== TASK ITEM ==
Nothing in the listing should differ in your copy; retype it all exactly.

== STORED DATA ==
━━━

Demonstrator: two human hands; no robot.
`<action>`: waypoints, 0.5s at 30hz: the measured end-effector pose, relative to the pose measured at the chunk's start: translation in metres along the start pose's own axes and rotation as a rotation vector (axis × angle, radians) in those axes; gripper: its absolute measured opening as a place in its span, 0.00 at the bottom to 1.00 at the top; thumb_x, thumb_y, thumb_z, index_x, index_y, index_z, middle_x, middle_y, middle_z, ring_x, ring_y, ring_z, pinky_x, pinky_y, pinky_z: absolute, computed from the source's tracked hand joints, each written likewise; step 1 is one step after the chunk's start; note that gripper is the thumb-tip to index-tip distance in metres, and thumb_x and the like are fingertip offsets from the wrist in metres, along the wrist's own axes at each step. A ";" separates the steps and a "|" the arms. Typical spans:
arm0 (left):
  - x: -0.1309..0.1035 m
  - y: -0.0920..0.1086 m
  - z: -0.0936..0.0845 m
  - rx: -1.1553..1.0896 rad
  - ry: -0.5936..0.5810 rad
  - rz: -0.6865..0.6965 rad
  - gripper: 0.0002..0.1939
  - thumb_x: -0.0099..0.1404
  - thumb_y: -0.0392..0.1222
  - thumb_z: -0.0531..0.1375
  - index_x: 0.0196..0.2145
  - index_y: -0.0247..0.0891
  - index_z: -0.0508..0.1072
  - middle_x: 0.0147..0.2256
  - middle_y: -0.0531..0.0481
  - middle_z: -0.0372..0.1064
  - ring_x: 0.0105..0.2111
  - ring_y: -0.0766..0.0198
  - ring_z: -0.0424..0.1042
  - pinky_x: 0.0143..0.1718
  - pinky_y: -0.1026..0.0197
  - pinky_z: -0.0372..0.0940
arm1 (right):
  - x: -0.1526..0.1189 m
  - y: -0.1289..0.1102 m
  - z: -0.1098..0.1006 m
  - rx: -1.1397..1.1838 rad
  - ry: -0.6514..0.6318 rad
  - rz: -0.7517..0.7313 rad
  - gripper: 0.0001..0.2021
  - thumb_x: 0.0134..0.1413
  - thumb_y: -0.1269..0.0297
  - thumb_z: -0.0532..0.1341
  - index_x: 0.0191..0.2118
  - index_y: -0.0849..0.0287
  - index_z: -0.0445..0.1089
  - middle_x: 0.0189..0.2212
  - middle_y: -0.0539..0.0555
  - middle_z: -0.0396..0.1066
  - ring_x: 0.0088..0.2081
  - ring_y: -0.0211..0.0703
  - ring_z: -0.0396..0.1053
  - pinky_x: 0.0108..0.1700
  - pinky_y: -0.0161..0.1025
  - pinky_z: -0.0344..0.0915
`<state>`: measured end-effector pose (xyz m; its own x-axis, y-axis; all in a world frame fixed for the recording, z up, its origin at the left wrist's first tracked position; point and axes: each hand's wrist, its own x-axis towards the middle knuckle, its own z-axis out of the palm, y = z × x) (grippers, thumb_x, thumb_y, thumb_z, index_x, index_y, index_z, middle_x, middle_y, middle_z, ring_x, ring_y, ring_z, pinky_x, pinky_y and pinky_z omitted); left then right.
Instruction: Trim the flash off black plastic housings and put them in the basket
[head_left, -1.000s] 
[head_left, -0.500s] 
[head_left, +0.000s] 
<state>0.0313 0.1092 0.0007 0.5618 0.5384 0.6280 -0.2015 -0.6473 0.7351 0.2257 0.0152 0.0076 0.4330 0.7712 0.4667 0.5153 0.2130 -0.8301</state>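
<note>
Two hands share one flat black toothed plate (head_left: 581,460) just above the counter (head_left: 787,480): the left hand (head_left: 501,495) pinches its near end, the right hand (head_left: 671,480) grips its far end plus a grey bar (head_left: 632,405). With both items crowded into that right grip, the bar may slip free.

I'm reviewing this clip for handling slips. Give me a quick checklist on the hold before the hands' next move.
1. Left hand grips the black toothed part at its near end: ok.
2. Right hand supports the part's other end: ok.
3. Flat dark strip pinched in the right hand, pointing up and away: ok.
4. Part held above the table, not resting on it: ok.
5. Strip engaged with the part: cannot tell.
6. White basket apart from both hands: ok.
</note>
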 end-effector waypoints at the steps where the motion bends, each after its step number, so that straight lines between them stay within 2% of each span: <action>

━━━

== SOLVED EXERCISE ==
Demonstrator: two human hands; no robot.
`<action>`: waypoints, 0.5s at 30hz: the measured end-effector pose, relative to the pose measured at the chunk's start: translation in metres along the start pose's own axes and rotation as a rotation vector (axis × angle, radians) in those axes; gripper: its absolute measured opening as a place in its span, 0.00 at the bottom to 1.00 at the top; thumb_x, thumb_y, thumb_z, index_x, index_y, index_z, middle_x, middle_y, middle_z, ring_x, ring_y, ring_z, pinky_x, pinky_y, pinky_z: absolute, computed from the source's tracked hand joints, each written likewise; step 1 is one step after the chunk's start; note that gripper is the thumb-tip to index-tip distance in metres, and thumb_x and the like are fingertip offsets from the wrist in metres, along the wrist's own axes at each step. A ";" separates the steps and a "|" the arms. Typical spans:
arm0 (left):
  - x: -0.1309..0.1035 m
  - y: -0.0920..0.1086 m
  - z: -0.0936..0.0845 m
  - rx: -1.1553..1.0896 rad
  - ry: -0.5936..0.5810 rad
  - rz: -0.6865..0.6965 rad
  - gripper: 0.0002..0.1939
  - thumb_x: -0.0099..0.1404
  - thumb_y: -0.0392..0.1222
  - thumb_z: -0.0531..0.1375
  - index_x: 0.0196..0.2145
  - index_y: -0.0247..0.0891
  - index_z: -0.0508..0.1072
  - middle_x: 0.0147..0.2256
  - middle_y: -0.0531..0.0481
  - middle_z: -0.0372..0.1064
  - ring_x: 0.0105..0.2111
  - ring_y: -0.0766..0.0198
  - ring_z: -0.0424..0.1042
  - pinky_x: 0.0143..0.1718
  - pinky_y: -0.1026..0.0197
  - pinky_z: -0.0372..0.0940
arm1 (right):
  - x: -0.1526..0.1189 m
  - y: -0.1289..0.1102 m
  - z: -0.1098..0.1006 m
  - rx: -1.1397..1.1838 rad
  - ry: -0.6514..0.6318 rad
  - rz: -0.7517..0.7313 rad
  - gripper: 0.0001..0.2021
  - thumb_x: 0.0134..0.1413
  - thumb_y: -0.1269..0.0297
  - thumb_z: -0.0532..0.1341
  - index_x: 0.0191..0.2118
  - index_y: -0.0849..0.0287
  - index_z: -0.0445..0.1089
  - middle_x: 0.0189..0.2212
  - middle_y: -0.0539..0.0555
  - middle_z: -0.0396..0.1066
  - ring_x: 0.0088..0.2081
  - ring_y: -0.0211..0.0703
  - ring_z: -0.0396..0.1053
  - pinky_x: 0.0108..0.1700
  - pinky_y: -0.0161..0.1025
  - pinky_z: -0.0344..0.0915
`<state>`: measured end-effector pose (xyz m; its own x-axis, y-axis; all in a world frame fixed for the recording, z up, its origin at the left wrist's first tracked position; point and axes: each hand's wrist, its own x-axis towards the middle knuckle, its own z-axis out of the palm, y = z × x) (grippers, thumb_x, thumb_y, thumb_z, index_x, index_y, index_z, middle_x, middle_y, middle_z, ring_x, ring_y, ring_z, pinky_x, pinky_y and pinky_z omitted); left then right.
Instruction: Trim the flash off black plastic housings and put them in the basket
[head_left, -1.000s] 
[head_left, -0.500s] 
[head_left, +0.000s] 
<state>0.0313 0.1092 0.0007 0.5618 0.5384 0.6280 -0.2015 -0.6473 0.7351 0.2257 0.0152 0.0076 0.4330 0.7712 0.4667 0.5153 0.2130 -0.8301</state>
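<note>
Two hands share one flat black toothed plate (head_left: 581,460) just above the counter (head_left: 787,480): the left hand (head_left: 501,495) pinches its near end, the right hand (head_left: 671,480) grips its far end plus a grey bar (head_left: 632,405). With both items crowded into that right grip, the bar may slip free.

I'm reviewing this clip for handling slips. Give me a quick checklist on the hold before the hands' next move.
1. Left hand grips the black toothed part at its near end: ok.
2. Right hand supports the part's other end: ok.
3. Flat dark strip pinched in the right hand, pointing up and away: ok.
4. Part held above the table, not resting on it: ok.
5. Strip engaged with the part: cannot tell.
6. White basket apart from both hands: ok.
</note>
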 end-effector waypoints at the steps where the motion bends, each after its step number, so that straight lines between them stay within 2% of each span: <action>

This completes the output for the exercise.